Certains reprocheront à cette édition DG d'avoir omis quelque oeuvres comme Polyphonie X ou Poésie pour pouvoir. Le compositeur tranche sans hésiter : "C'est insauvable, ça ne vaut pas la peine" et à propos de Poésie pour pouvoir : "la partie électronique est insuffisante. Je juge que ça ne vaut pas la peine de la refaire". Message entendu !
Mais si le "work in progress" est une spécificité de Pierre Boulez, de nombreuses autres oeuvres sur ses 30 opus autorisés ont tout de suite connu une version définitive.
A propos de l'interprétation de ses oeuvres par d'autres chefs, la comparaison est assez amusante : "c'est  comme quand vous prêtez votre voiture à quelqu'un et que vous êtes assis à la place du passager; vous vous dites 'j'aurais fait ça comme ça' ou 'j'aurais tiré le frein plus tôt'... mais vous voyez que ça marche et vous ne réagissez plus". Et donc si l'interprétation est cohérente, si c'est bien fait, vous vous dites "oui, pourquoi pas"?

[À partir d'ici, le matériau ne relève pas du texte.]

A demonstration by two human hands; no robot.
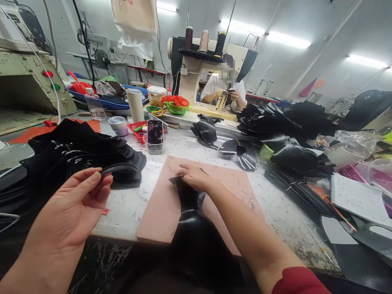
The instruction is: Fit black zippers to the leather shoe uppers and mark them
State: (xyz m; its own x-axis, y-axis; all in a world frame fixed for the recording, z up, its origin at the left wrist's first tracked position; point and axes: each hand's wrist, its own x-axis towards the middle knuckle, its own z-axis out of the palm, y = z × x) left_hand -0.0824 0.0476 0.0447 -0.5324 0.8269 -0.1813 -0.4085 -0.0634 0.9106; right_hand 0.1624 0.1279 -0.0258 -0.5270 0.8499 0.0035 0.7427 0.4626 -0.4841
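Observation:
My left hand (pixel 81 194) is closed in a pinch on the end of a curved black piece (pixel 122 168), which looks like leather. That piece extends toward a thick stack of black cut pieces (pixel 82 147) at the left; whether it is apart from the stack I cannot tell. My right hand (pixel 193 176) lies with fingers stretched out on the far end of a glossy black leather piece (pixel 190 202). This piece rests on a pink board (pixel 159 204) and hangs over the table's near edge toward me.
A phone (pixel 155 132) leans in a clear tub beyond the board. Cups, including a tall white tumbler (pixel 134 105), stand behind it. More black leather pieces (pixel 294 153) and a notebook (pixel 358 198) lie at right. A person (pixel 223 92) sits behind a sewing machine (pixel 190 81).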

Le 12e CD est consacré à des enregistrements historiques. Le Marteau sans maître sous la direction de Boulez en 1964, la 2e version du Soleil des eaux créée au Théâtre des Champs Elysées le 18 juillet 1950 sous le direction de Roger Désormière et la Sonatine pour flûte et piano enregistré à Paris par Severino Gazzelloni et David Tudor en 1976. Quand Claude Samuel demande à Pierre Boulez si l'auditeur peut détecter de grandes différences dans l'interprétation du Marteau sans maître de 1950 et celle de 2005 avec l'Ensemble Intercontemporain il répond simplement : "au départ, mon futur professionnel n'était pas dans la direction; j'ai dirigé parce qu'il n'y avait pas d'autre chef. Aujourd'hui je dirige mieux qu'il y a trente ans et l'auditeur entendra plus de souplesse dans le rythme, plus de variété dans le son, une plus grande liberté. Au début que je dirigeais, la précision rythmique était respectée, certes, mais sans souplesse pour éviter la catastrophe!".

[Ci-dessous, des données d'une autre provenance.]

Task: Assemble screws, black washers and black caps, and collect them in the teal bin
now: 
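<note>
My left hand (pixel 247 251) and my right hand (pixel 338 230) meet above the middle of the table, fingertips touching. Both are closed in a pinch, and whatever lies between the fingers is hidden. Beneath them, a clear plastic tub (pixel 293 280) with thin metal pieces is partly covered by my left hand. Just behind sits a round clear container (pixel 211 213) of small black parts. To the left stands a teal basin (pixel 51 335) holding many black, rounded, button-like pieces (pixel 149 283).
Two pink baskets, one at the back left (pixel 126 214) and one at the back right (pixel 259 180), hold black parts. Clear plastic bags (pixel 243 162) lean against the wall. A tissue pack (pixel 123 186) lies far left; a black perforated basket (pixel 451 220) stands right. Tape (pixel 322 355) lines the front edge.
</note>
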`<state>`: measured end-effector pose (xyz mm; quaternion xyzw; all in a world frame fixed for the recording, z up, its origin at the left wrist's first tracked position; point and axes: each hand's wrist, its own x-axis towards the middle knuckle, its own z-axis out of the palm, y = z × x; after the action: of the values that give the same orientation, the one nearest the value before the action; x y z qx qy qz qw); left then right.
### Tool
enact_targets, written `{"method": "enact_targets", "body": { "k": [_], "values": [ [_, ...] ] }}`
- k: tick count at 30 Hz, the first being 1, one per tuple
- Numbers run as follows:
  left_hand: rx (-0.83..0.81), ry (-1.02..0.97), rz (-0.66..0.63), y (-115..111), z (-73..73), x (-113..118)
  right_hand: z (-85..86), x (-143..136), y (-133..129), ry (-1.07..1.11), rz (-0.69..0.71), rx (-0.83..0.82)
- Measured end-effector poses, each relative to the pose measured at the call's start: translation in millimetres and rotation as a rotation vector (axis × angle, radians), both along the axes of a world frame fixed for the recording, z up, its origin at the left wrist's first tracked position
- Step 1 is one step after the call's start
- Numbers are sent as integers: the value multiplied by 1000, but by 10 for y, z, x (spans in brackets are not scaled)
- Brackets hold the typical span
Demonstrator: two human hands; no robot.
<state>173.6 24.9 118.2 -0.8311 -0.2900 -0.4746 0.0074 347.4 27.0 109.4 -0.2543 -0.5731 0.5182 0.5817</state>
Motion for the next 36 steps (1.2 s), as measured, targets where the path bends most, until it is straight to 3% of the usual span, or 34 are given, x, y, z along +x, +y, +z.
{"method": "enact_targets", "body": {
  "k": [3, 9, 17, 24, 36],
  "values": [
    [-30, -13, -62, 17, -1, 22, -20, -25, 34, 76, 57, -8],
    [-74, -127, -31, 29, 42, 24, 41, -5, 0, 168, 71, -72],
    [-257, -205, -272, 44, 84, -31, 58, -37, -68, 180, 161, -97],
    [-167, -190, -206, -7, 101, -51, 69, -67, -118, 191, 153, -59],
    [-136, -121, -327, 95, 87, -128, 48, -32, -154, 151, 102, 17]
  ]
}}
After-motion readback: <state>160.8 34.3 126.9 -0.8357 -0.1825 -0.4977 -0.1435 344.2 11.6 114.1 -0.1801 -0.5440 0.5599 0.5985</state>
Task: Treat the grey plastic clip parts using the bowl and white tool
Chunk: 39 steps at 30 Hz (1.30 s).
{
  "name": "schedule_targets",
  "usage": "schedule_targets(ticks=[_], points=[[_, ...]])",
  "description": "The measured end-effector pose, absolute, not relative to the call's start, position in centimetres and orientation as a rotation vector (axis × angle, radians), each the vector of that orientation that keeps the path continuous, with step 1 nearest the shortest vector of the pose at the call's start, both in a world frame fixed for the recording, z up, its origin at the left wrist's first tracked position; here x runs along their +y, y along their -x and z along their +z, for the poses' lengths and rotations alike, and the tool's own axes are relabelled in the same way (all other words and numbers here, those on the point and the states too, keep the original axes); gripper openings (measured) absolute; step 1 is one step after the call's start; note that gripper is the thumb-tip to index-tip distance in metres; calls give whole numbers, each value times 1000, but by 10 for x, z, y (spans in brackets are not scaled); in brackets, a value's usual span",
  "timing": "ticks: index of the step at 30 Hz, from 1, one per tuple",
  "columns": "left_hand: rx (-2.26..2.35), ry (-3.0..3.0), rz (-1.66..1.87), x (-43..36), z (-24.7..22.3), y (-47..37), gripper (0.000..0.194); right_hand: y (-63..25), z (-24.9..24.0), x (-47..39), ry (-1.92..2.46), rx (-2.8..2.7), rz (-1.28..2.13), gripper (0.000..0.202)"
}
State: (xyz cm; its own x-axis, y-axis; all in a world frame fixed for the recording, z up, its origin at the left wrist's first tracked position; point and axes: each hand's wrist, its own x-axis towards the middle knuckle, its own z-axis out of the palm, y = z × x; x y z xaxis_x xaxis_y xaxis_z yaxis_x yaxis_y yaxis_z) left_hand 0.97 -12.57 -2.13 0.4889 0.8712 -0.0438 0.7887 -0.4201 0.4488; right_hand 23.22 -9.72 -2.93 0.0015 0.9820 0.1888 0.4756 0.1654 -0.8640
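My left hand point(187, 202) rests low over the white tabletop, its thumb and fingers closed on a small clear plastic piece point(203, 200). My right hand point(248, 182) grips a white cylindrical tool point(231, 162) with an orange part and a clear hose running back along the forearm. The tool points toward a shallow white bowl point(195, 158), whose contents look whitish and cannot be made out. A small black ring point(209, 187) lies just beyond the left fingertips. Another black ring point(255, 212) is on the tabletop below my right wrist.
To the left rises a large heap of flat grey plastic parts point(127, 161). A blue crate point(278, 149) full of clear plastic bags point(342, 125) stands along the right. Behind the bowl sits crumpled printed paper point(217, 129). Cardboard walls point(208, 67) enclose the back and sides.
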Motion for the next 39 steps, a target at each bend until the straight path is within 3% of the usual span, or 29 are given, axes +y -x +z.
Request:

Enfin quand on lui demande ce qu'il conseille à l'amateur éclairé qui va écouter ce coffret : "Se débarrasser de ses préjugés s'il en a, entendre avec ouverture d'esprit; qu'il commence avec les choses les plus simples, les plus directes, les plus ouvertes vers les plus complexes, les plus difficiles. C'est la même chose que pour les quatuors de Beethoven. Les premiers sont faciles à avaler, les derniers exigent une attention beaucoup plus concentrée. Cela, les auditeurs le savent, ça fait partie de la culture. Il faut que l'auditeur acquière cette culture de la modernité par la patience d'abord, parce que ce n'est pas toujours facile. Ecouter, réécouter et surtout réécouter en se disant non pas 'j'ai tort' mais en se disant 'je peux avoir tort'. Pour moi, c'est cela la vraie attitude".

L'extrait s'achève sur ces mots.